Gaetz eventually deleted the tweet, but not before the damage was done. The complaint sparking the new House probe evidently came from one his colleagues, reportedly Rep. Kathleen Rice (D-N.Y.) although the panel did not publicly confirm this. A source told POLITICO that she confronted Gaetz the night of his tweet and filed her complaint within the next couple of weeks. The House Ethics Committee has formed a subcommittee for examining his case, which is not bound by a specific timetable but has the power to sanction the Congressman through means like the formal rebuke of censure if they find it fitting. There would have to be bipartisan consensus for that, since as the ethics panel as a whole, the four member subcommittee is evenly split between Democrats and Republicans.

Cohen ended up sharing information with Congress about his former boss’s corruption, including alleged bank, insurance, and tax fraud, and the scheme in which Trump paid off women with whom he’d had his own affairs in an attempt to buy their silence.
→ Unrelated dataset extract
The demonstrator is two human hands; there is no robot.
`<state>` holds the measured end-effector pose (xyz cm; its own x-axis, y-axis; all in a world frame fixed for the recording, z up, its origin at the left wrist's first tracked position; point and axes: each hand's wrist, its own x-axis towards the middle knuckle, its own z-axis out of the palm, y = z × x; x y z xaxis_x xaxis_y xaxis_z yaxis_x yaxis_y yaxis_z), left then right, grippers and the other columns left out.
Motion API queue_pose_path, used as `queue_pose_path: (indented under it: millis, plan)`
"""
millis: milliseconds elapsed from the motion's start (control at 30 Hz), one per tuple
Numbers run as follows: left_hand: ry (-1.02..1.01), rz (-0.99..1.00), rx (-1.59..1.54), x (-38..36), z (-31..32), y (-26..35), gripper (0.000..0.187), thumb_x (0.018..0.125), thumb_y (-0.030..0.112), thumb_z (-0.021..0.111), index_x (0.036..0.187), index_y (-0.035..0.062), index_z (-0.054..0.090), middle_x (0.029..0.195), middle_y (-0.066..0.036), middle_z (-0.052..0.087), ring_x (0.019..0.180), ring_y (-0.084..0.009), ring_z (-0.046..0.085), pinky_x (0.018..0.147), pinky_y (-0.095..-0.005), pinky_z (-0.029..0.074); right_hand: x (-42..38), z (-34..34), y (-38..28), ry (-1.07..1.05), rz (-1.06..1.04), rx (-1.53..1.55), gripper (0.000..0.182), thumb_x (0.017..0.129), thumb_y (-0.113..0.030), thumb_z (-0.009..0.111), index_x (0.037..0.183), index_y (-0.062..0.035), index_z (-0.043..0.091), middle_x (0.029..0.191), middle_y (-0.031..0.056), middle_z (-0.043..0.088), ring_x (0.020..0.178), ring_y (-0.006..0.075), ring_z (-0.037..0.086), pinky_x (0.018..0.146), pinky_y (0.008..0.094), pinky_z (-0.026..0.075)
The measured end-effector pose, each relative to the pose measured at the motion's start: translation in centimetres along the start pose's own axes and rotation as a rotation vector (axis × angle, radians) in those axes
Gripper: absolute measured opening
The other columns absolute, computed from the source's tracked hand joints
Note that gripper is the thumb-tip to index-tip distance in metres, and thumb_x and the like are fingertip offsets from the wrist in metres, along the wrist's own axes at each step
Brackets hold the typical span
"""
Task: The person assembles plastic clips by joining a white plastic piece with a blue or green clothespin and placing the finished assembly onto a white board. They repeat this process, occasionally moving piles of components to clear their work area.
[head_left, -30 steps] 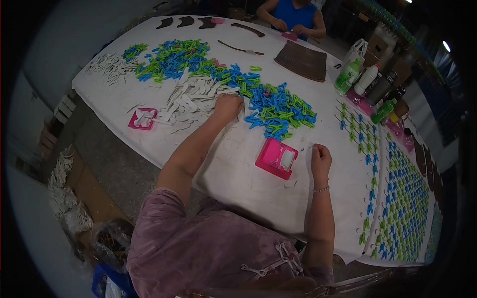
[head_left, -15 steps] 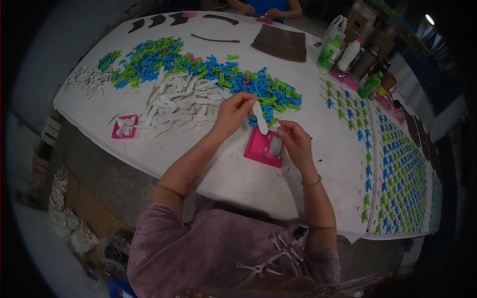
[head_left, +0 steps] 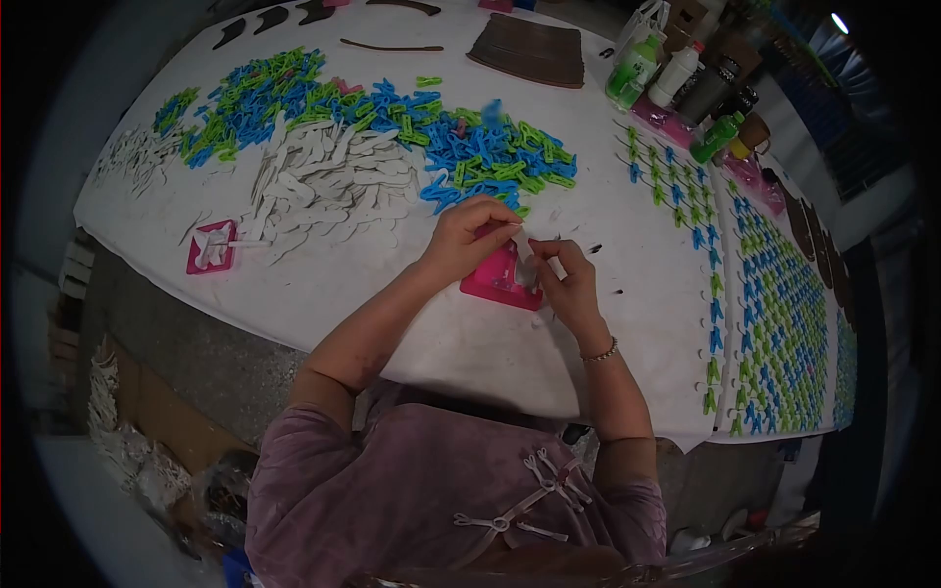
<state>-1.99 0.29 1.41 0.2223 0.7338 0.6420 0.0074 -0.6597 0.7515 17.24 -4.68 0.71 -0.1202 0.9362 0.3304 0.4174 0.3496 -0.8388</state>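
Note:
My left hand is closed, thumb and fingers pinching the upper end of a flat white piece. The piece hangs just above a pink box, partly hidden by my fingers. Close on the right, my right hand has its fingers bent together by the lower part of the piece; what they pinch is too small to make out. Beyond my hands lies a heap of blue and green plastic clips. To its left spreads a pile of similar flat white pieces.
A second pink box holding white material stands at the left. Rows of blue and green clips with dark strands lie along the right. Bottles stand at the back right, near a brown sheet. The white-covered table ends before my body.
My left hand has turned and come down closer to my right hand, lowering the white piece. The view has shifted, and the person across the table has mostly left the frame.

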Motion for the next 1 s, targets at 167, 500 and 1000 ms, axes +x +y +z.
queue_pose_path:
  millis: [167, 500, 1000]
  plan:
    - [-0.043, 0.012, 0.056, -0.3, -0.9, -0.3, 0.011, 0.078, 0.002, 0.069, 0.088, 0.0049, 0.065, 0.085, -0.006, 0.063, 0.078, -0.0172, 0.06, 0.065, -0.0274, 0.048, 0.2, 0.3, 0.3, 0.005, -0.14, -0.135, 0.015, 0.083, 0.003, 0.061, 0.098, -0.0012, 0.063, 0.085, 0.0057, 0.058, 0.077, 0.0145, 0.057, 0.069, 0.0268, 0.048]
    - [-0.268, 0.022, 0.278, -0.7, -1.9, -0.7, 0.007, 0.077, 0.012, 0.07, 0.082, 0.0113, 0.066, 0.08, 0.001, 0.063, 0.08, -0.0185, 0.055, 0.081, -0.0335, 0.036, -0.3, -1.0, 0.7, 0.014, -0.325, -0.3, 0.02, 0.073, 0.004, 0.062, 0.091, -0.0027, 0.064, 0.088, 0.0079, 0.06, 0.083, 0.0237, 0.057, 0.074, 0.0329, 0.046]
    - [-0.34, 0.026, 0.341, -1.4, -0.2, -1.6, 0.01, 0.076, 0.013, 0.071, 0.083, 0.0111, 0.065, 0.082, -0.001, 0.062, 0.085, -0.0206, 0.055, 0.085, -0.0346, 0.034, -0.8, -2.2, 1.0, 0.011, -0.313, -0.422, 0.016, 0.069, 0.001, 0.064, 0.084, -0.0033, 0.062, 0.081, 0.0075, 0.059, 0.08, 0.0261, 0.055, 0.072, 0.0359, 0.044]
Gaetz, meanwhile, has already faced another probe over this same issue from the Florida Bar Association, which oversees lawyers in Gaetz’s state and has expressed continued concern over his actions.

Like in the Florida Bar case, Gaetz has completely dismissed the ethics panel’s probe. On May 16, he “blew off an initial review of the complaint,” POLITICO explains, leading the committee to their presently proceeding more formal step since he was a no-show.

He told the publication:

‘If members of Congress want to spend their time psychoanalyzing my tweets, it’s certainly their prerogative. I won’t be joining them in the endeavor. Too busy.’

Although he has not faced a criminal investigation for something like witness tampering or obstruction of justice, two other prominently Trump-supporting Republican Congressmen are facing criminal probes.

California’s Duncan Hunter will be going to trial this fall on charges that he and his wife illegally funneled a quarter of a million dollars in campaign cash towards personal uses — including, allegedly, funding almost half a dozen extramarital affairs that Hunter has carried on with throughout recent years. Rep. Hunter’s wife recently flipped and began cooperating with prosecutors — perhaps understandably so considering the new affair revelations.

Meanwhile, New York Congressman Chris Collins has been slapped with charges of insider trading and faces a trial date of early 2020. Notably enough, both men are still in Congress — their Republican constituencies and colleagues did not think that criminal behavior was enough to get them out, apparently. It’s not the first time, considering Montana Republican Greg Gianforte was elected to Congress even after body-slamming a reporter — a move Trump eventually praised.